> Exercise aim:
Beginning with the line that contains "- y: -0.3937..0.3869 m" in the material below, print each line exactly until the line that contains "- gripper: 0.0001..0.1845" has been printed, then stop.

> Extracted data:
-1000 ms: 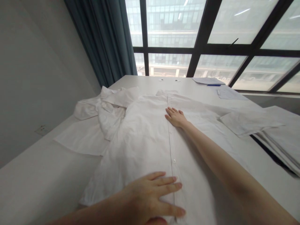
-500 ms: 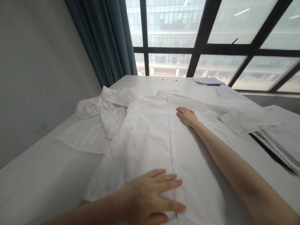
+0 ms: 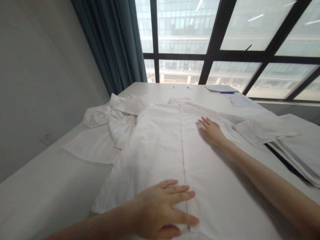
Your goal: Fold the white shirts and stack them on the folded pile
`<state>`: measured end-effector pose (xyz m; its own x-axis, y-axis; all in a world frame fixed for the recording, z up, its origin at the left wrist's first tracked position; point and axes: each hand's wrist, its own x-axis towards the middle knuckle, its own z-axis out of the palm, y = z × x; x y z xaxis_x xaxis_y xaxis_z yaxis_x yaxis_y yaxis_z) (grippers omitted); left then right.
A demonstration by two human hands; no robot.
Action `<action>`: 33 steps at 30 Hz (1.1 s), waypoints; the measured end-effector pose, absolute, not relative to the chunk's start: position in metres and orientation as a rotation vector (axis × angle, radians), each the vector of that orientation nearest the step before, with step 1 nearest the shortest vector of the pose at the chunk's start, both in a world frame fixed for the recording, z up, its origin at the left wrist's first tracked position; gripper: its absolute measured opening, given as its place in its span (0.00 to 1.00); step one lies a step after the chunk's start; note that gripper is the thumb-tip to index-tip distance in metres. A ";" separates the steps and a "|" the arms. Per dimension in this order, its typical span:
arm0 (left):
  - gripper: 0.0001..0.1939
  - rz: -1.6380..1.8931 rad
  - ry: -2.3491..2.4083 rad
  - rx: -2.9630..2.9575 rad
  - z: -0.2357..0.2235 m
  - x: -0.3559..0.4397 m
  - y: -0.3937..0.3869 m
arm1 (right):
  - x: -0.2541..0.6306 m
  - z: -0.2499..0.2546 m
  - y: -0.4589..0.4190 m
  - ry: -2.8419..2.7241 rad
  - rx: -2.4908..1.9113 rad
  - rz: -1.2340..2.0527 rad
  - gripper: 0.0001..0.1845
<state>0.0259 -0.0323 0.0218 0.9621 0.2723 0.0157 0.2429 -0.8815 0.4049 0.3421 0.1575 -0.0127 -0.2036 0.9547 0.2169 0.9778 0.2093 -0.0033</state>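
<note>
A white button-up shirt (image 3: pixel 160 140) lies spread on the white table (image 3: pixel 82 186), its collar toward the window and its button line running down the middle. My left hand (image 3: pixel 162 208) rests flat on the lower front of the shirt, fingers spread across the button line. Farther up, my right hand (image 3: pixel 211 130) lies on the chest to the right of the buttons, with its fingers stretched out. Neither hand grips the cloth. The shirt's right sleeve reaches out toward a stack of folded cloth.
Another white garment (image 3: pixel 100 140) lies crumpled at the left. Folded white cloths (image 3: pixel 300 140) with a dark layer below are stacked at the right. Papers (image 3: pixel 221 88) and a blue pen (image 3: pixel 227 92) lie at the far end, before the window. A blue curtain (image 3: pixel 112 43) hangs behind.
My right hand has slid to the right across the shirt's chest, away from the button line. My left hand has stayed in place on the lower front.
</note>
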 end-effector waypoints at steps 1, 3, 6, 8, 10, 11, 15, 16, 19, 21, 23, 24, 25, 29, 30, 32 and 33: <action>0.21 0.102 0.372 2.702 0.022 0.026 -0.033 | 0.335 -0.015 0.144 -2.363 -1.795 -0.185 0.27; 0.21 0.098 0.376 2.692 0.024 0.027 -0.034 | 0.327 -0.019 0.118 -2.487 -1.635 -0.136 0.27; 0.21 0.091 0.364 2.651 0.031 0.029 -0.037 | 0.326 -0.022 0.090 -2.474 -1.644 -0.076 0.28; 0.21 0.074 0.349 2.606 0.037 0.030 -0.036 | 0.328 -0.022 0.083 -2.448 -1.677 -0.064 0.28; 0.22 0.088 0.408 2.582 0.041 0.029 -0.028 | 0.329 -0.021 0.083 -2.444 -1.683 -0.058 0.28; 0.23 0.116 0.476 2.590 0.041 0.028 -0.020 | 0.329 -0.020 0.083 -2.444 -1.684 -0.055 0.28; 0.23 0.211 0.929 2.705 0.030 0.021 0.040 | 0.326 -0.018 0.085 -2.447 -1.690 -0.052 0.28; 0.24 0.195 1.039 2.728 0.026 0.020 0.060 | 0.326 -0.018 0.085 -2.446 -1.696 -0.052 0.28; 0.29 0.093 1.379 2.730 0.016 0.023 0.116 | 0.325 -0.017 0.083 -2.439 -1.703 -0.043 0.28; 0.30 0.014 1.586 2.666 0.010 0.026 0.143 | 0.325 -0.016 0.082 -2.438 -1.699 -0.035 0.28; 0.30 0.008 1.661 2.634 0.007 0.024 0.159 | 0.326 -0.015 0.081 -2.439 -1.703 -0.030 0.28; 0.29 0.018 1.677 2.628 0.005 0.021 0.162 | 0.326 -0.015 0.081 -2.439 -1.706 -0.029 0.28; 0.29 0.038 1.686 2.626 0.004 0.016 0.164 | 0.326 -0.015 0.081 -2.438 -1.708 -0.029 0.28; 0.26 0.190 1.790 2.583 0.002 -0.010 0.161 | 0.326 -0.015 0.081 -2.427 -1.696 -0.025 0.28; 0.26 0.255 1.841 2.557 0.003 -0.018 0.160 | 0.326 -0.015 0.081 -2.426 -1.691 -0.023 0.28; 0.25 0.412 1.956 2.479 0.005 -0.033 0.158 | 0.326 -0.014 0.080 -2.429 -1.688 -0.022 0.28; 0.25 0.498 2.012 2.428 0.006 -0.040 0.158 | 0.326 -0.014 0.080 -2.431 -1.691 -0.021 0.28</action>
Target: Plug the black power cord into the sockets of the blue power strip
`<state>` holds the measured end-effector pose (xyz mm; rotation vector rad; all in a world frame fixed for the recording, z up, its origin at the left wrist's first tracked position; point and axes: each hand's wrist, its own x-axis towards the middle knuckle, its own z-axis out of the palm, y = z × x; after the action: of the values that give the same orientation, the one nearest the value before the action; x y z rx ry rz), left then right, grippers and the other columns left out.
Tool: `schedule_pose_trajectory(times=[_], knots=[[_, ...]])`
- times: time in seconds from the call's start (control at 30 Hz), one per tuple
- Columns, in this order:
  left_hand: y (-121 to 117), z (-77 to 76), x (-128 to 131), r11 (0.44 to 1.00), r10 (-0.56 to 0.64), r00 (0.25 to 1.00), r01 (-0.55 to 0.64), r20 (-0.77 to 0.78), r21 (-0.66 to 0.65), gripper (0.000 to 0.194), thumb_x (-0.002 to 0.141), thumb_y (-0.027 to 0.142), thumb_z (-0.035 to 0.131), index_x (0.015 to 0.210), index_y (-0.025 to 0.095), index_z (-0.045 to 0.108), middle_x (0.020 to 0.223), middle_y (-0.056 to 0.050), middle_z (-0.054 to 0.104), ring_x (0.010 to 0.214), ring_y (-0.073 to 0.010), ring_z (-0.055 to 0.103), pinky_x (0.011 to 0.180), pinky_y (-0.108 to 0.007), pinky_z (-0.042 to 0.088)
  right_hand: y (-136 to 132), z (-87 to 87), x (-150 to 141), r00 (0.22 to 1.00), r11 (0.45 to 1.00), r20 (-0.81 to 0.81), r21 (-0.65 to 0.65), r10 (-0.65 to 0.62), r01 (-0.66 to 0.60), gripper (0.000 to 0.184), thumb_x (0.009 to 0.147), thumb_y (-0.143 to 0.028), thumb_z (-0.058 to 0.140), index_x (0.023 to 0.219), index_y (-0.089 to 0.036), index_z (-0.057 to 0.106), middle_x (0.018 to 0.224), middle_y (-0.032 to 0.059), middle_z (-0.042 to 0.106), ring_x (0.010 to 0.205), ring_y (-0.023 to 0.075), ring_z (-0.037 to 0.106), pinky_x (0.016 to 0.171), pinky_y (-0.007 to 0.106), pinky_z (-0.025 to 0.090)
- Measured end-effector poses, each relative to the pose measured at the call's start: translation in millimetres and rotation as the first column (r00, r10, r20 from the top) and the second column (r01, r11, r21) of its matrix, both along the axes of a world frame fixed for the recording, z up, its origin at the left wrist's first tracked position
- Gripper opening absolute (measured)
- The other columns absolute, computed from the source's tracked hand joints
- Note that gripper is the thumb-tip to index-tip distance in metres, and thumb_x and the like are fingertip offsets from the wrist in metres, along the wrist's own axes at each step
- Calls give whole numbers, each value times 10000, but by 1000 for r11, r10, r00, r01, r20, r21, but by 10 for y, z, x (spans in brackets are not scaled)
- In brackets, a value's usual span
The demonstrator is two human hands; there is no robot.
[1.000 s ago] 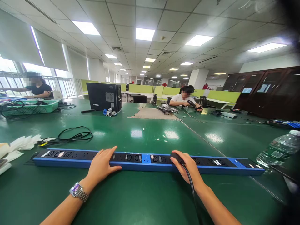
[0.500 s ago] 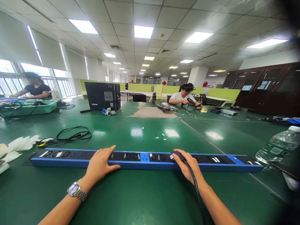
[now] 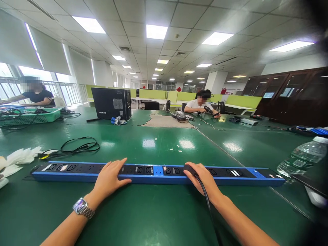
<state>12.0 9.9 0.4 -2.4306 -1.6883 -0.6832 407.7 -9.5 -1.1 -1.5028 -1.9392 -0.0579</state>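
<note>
A long blue power strip [image 3: 159, 179] with black sockets lies across the green table in front of me. My left hand [image 3: 109, 177] rests over its left-middle part, thumb and fingers spread apart. On the right-middle part, my right hand [image 3: 201, 177] grips a black power plug [image 3: 190, 168] at the socket face. The plug's cable [image 3: 208, 205] runs down from the hand toward the bottom edge. My fingers hide part of the plug, and its prongs cannot be seen.
A coiled black cable [image 3: 80, 147] and white gloves [image 3: 22, 159] lie at left. A water bottle [image 3: 302, 155] lies tilted at right. Further back are a green basket [image 3: 46, 115], a black computer case [image 3: 110, 103] and two people, one holding a power tool [image 3: 210, 110].
My right hand has tipped the plug more upright and slightly left, its end now against the strip. The cable has swung a little left. My left hand stays put.
</note>
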Motion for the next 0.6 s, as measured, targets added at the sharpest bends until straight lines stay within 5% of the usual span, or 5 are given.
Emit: schedule_pose_trajectory(times=[0.17,0.37,0.5,0.6], knots=[[-97,150,383,987,-146,986,141,75,71,564,829,487,624,1311,209,527,1302,-113,615,1227,-302,531,1075,-510,369,-13,-197,-45,998,991,38,132,-42,36,384,914,-469,474,1188,-237,610,979,80,699,920,227,626,896,415,478],[-180,296,1613,916,-400,902,400,161,32,489,862,343,618,1321,218,503,1285,-90,621,1171,-261,554,1015,-439,431,-10,-471,78,970,960,109,208,-215,190,788,748,-662,596,1346,-166,468,1261,160,612,1172,336,530,997,530,398],[-67,308,2256,911,-393,912,404,119,-85,477,857,328,623,1306,225,501,1171,-110,668,1105,-290,589,921,-466,475,-15,-534,145,962,969,186,182,-198,165,640,784,-567,581,1306,-207,500,1340,129,575,1229,320,501,1017,511,381],[6,246,2423,914,-380,920,389,95,-115,298,884,224,552,1181,231,575,1054,-87,705,1035,-271,621,882,-454,484,-12,-544,148,959,971,192,155,-208,180,596,793,-514,571,1311,-230,491,1357,111,564,1242,313,493,1022,509,369]])
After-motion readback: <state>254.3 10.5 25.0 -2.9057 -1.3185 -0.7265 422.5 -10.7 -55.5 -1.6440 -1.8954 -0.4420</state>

> Written response:
  - y: -0.3937..0.3869 m
arm1 (right):
  - x: -0.2541..0.6306 m
  - z: -0.2499..0.2546 m
  - y: -0.4589..0.4190 m
  - ry: -2.8419..2.7241 rad
  - rx: -2.4908..1.9113 rad
  - rz: -1.2340..2.0527 rad
  - gripper: 0.0001..0.1845

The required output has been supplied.